• **WHAT THE TASK REQUIRES**
Using the data below, print exactly the line with "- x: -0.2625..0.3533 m", the line with "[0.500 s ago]", and every line between them, but none of the pictures.

Top of INPUT RECORDS

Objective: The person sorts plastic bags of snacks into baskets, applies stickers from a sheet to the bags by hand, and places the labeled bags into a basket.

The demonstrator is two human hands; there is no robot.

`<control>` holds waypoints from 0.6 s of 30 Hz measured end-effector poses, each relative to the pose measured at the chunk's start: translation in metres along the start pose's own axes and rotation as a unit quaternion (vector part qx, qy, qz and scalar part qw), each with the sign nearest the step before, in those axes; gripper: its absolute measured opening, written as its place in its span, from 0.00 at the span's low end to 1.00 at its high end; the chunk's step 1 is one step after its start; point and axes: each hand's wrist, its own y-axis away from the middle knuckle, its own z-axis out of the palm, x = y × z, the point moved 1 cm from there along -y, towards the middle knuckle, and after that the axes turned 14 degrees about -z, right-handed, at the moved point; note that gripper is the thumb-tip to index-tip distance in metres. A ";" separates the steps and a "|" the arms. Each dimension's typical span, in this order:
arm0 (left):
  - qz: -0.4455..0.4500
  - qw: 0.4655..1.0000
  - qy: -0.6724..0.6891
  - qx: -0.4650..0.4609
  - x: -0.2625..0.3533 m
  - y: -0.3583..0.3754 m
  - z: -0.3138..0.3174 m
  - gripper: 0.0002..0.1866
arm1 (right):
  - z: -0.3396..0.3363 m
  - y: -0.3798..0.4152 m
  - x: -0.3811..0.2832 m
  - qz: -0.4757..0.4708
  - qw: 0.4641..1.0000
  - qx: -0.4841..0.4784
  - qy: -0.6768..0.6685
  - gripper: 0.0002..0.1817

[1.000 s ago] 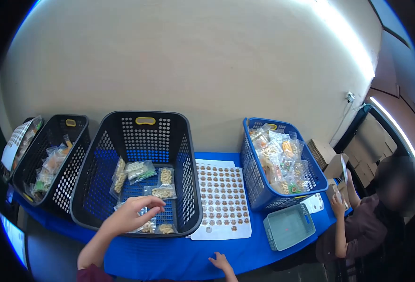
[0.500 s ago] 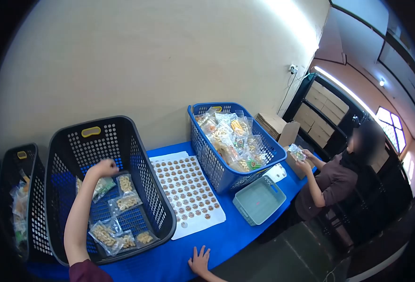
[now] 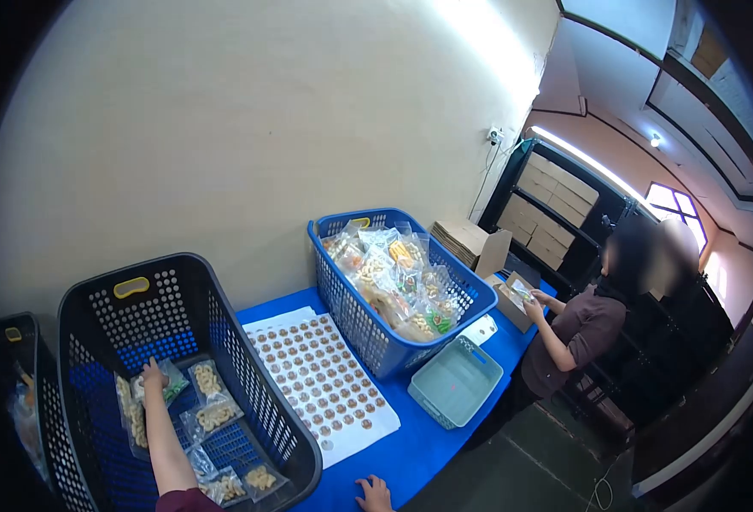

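My left hand reaches down into a large black laundry-style basket, its fingers right at a clear snack packet with a green label. How the fingers are set on the packet I cannot tell. More clear packets of pale, curled snacks lie about it on the basket floor, such as one packet to the right and another near the front. Outside the basket, my right hand rests at the front edge of the blue-covered table, fingers apart and holding nothing.
Sheets of round stickers lie beside the basket. A blue basket heaped with snack packets and a green tray stand further right. A co-worker holds a packet near a cardboard box. Another black basket stands left.
My left hand has lowered from above the packets down to them. My right hand now shows lower at the table edge. The view has shifted; the co-worker's packet is nearer the box.
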 end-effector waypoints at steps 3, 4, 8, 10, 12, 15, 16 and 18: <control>-0.018 0.999 -0.011 0.042 -0.012 0.010 0.013 0.52 | -0.013 0.003 -0.023 0.021 1.000 -0.001 0.012 0.29; -0.036 0.998 -0.023 0.050 -0.019 0.019 0.011 0.52 | -0.012 0.005 -0.025 0.016 1.000 0.008 0.018 0.28; -0.027 0.999 -0.030 0.001 -0.036 0.031 0.008 0.52 | 0.000 0.016 -0.021 -0.017 0.996 0.072 0.058 0.26; -0.027 0.992 -0.082 0.090 -0.035 0.025 0.022 0.47 | 0.005 0.022 -0.020 -0.039 0.993 0.097 0.056 0.26; -0.029 0.985 -0.120 0.123 -0.034 0.020 0.045 0.42 | 0.009 0.025 -0.019 -0.051 0.992 0.106 0.055 0.26; -0.024 0.981 -0.140 0.133 -0.026 0.014 0.063 0.35 | 0.012 0.023 -0.018 -0.036 0.994 0.091 0.052 0.26; -0.020 0.978 -0.136 0.157 -0.025 0.016 0.068 0.32 | 0.010 0.022 -0.019 -0.031 0.995 0.080 0.048 0.26; -0.009 0.973 -0.120 0.197 -0.025 0.011 0.084 0.28 | -0.002 0.022 -0.025 -0.020 0.997 0.068 0.037 0.26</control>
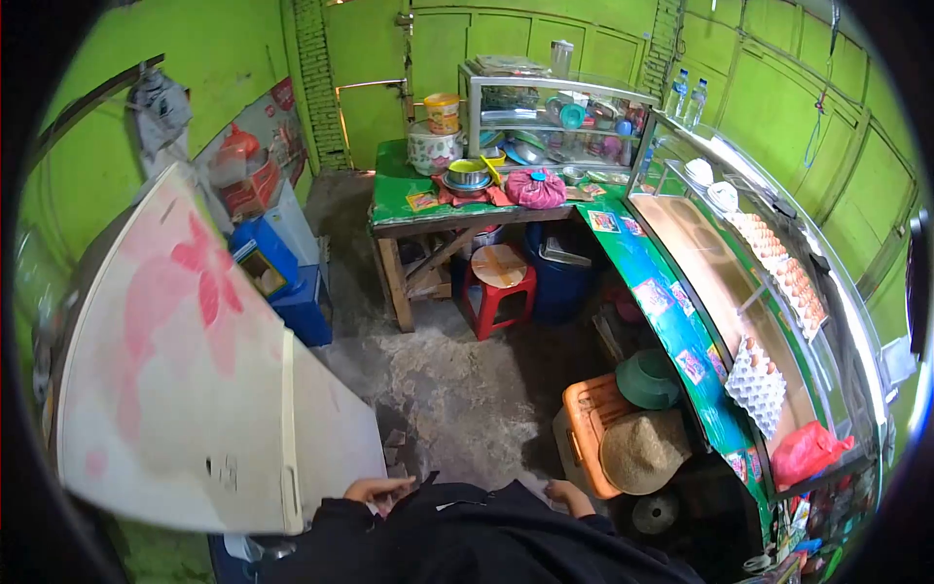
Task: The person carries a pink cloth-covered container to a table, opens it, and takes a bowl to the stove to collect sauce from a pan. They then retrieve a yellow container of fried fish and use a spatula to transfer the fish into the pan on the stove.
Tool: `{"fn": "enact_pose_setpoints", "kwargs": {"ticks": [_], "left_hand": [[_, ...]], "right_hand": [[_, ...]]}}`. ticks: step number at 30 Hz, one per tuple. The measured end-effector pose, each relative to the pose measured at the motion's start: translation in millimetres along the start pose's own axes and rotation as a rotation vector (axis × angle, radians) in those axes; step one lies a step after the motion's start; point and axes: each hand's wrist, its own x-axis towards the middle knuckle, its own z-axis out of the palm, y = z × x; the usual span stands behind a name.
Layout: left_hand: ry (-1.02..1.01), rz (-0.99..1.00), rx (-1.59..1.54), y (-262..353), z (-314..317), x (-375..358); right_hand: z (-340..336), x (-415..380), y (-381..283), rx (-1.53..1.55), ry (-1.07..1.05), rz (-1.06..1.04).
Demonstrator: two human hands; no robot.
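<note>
Low in the view, my left hand (381,489) reaches out from a dark sleeve, its fingers stretched toward the right with no object visible in them. It is close to the lower door of a white fridge (336,428) and beside the dark clothing (486,535) on my body. On the other side of my body, my right hand (570,496) has its fingers bent inward. A pale, blurred patch shows at those fingertips, and I cannot make out what it is. Right of this hand stands an orange crate (587,428) beside a sack of grain (644,450).
A green table (389,200) carries pots and a pink bundle (535,190). Beneath it stands a red stool (501,292). Along the right runs a glass display case (778,204) with egg trays (756,386) and a red bag (809,453). Blue boxes (302,307) sit behind the fridge.
</note>
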Motion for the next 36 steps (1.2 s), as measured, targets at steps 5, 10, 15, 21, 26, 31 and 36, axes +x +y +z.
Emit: {"fn": "enact_pose_setpoints", "kwargs": {"ticks": [5,10,15,21,26,31,36], "left_hand": [[0.391,0.479,0.377,241.3,32.7,-45.5],[1.064,0.941,0.845,391.8,26.9,-20.3],[0.672,0.784,0.469,435.8,28.9,25.5],[0.663,0.593,0.355,470.1,2.1,50.3],[0.658,0.652,0.341,564.3,-42.7,40.5],[0.601,1.114,0.361,746.3,-79.6,12.7],[0.5,1.391,0.337,949.3,-64.4,-59.8]], "right_hand": [[-30.3,-12.9,62.9,0.419,0.314,0.229],[-66.6,37.2,202.9,0.293,0.252,0.177],[-233.6,131.2,188.7,0.117,0.132,0.066],[-554.8,218.0,42.1,0.13,0.476,-0.037],[-741.5,255.3,-36.4,0.258,1.203,-0.262],[-833.1,302.9,-88.4,0.252,1.324,-0.2],[-878.9,331.5,-111.2,0.204,1.325,-0.215]]}}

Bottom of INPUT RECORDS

• **SOLUTION TO THE EXERCISE**
  - x: -0.2625..0.3533 m
  - y: -0.3583..0.3754 m
  - z: -0.3138..0.3174 m
  - gripper: 0.0002..0.1866
arm1 (right):
  - z: -0.3396..0.3363 m
  - y: -0.3798..0.4152 m
  - x: -0.3811..0.2832 m
  - qz: -0.4757..0.4708
  - qw: 0.4641..1.0000
  - qx: -0.4841..0.4784
  - qy: -0.6768..0.6685
  - gripper: 0.0002..0.1817

[1.000 s ago] 
[0.500 s ago] 

The output for this exercise is now complete.